On November 28, 2025, the Department of Telecommunications (DoT), through its AI & Digital Intelligence Unit (AI & DIU), issued a direction under the Telecommunications (Telecom Cyber Security) Rules, 2024 (as amended), mandating the pre-installation of the Sanchar Saathi mobile application on all handsets manufactured or imported for use in India. Smartphone manufacturers have 90 days to ensure all new devices carry the government’s application. Phones already sold must receive it through software updates, whose “functionalities cannot be disabled or restricted”.

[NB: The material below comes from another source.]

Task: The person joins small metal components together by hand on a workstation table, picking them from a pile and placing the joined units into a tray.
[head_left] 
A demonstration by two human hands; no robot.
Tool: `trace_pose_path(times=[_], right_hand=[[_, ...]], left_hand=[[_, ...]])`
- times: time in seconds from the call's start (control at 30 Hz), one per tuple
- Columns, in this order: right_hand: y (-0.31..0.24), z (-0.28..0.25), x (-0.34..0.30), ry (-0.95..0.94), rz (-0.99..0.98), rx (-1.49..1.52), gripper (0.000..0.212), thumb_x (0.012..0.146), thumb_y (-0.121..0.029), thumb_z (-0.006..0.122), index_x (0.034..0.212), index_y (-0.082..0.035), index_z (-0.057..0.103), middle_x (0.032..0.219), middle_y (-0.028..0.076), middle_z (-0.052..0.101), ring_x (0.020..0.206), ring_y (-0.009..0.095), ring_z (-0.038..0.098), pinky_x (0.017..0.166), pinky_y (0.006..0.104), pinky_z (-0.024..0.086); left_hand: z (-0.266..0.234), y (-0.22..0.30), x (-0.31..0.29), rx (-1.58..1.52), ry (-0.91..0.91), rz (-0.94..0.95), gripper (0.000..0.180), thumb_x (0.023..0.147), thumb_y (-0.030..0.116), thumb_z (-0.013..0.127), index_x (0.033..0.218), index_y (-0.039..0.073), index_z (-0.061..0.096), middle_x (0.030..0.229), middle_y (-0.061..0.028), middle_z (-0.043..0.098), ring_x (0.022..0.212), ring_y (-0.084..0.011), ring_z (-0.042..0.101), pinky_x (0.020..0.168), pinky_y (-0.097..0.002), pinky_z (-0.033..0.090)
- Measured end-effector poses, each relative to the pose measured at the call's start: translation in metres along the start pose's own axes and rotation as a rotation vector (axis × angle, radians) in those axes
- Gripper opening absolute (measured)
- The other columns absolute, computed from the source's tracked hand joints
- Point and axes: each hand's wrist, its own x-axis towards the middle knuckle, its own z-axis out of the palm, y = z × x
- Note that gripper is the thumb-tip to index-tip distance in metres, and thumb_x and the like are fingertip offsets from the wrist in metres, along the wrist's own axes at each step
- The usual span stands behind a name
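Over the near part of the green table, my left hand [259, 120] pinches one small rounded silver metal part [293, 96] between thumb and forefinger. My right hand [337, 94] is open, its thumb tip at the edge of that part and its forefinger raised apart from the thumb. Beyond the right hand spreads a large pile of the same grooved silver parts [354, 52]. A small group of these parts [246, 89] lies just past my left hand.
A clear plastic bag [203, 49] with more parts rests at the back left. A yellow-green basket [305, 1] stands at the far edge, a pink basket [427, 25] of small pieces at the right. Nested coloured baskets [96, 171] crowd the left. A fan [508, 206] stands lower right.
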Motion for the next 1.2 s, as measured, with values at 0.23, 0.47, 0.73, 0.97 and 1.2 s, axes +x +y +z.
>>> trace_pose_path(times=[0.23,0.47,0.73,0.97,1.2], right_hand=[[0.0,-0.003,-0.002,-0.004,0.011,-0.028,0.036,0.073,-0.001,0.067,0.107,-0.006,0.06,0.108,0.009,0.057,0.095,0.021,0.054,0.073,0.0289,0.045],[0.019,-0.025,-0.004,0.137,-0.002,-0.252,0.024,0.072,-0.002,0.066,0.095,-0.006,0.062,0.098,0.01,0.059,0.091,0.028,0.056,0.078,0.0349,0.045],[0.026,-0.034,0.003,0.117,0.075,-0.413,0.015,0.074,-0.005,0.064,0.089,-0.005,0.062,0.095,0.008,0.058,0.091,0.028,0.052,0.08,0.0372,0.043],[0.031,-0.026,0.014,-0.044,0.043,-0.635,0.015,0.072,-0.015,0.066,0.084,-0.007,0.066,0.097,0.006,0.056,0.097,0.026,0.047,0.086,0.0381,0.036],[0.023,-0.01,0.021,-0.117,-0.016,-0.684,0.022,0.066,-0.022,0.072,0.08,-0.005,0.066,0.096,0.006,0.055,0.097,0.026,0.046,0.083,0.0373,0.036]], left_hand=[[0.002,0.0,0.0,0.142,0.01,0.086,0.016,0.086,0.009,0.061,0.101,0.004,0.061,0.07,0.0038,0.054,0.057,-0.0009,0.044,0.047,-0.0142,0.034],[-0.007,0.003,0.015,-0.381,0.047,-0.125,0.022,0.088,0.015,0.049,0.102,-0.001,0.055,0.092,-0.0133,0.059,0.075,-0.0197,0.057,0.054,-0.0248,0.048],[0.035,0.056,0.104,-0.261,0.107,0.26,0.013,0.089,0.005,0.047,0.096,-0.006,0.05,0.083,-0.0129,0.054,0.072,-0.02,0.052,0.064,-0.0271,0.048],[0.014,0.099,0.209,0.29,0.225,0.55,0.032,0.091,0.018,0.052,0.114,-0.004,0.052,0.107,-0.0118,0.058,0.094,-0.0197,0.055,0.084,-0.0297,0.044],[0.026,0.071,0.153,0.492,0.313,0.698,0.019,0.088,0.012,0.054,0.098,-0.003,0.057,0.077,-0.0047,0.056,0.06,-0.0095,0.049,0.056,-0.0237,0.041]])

The decision triggered a public and political outcry. Critics contend it is a way for the government to secure unfettered access to smartphones across the country. On the surface, the application’s functions appear simple: it is designed to safeguard phones, mobile connections, and identities to ensure devices cannot be cloned and SIMs cannot be duplicated. Users can report lost or stolen phones and flag suspected fraudulent communications. But the permissions the application seeks extend well beyond its stated ambit.
The Internet Freedom Foundation said in its statement: “Clause 5 of the Directions refers to identifying acts that ‘endanger telecom cybersecurity’, an expression so vague that it invites function creep as a design feature, not a bug. Today, the app may be framed as a benign IMEI checker. Tomorrow, through a server-side update, it could be repurposed for client-side scanning for ‘banned’ applications, flag VPN usage, correlate SIM activity, or trawl SMS logs in the name of fraud detection. Nothing in the order constrains these possibilities. In effect, the state is asking every smartphone user in India to accept an open-ended, updatable surveillance capability on their primary personal device.”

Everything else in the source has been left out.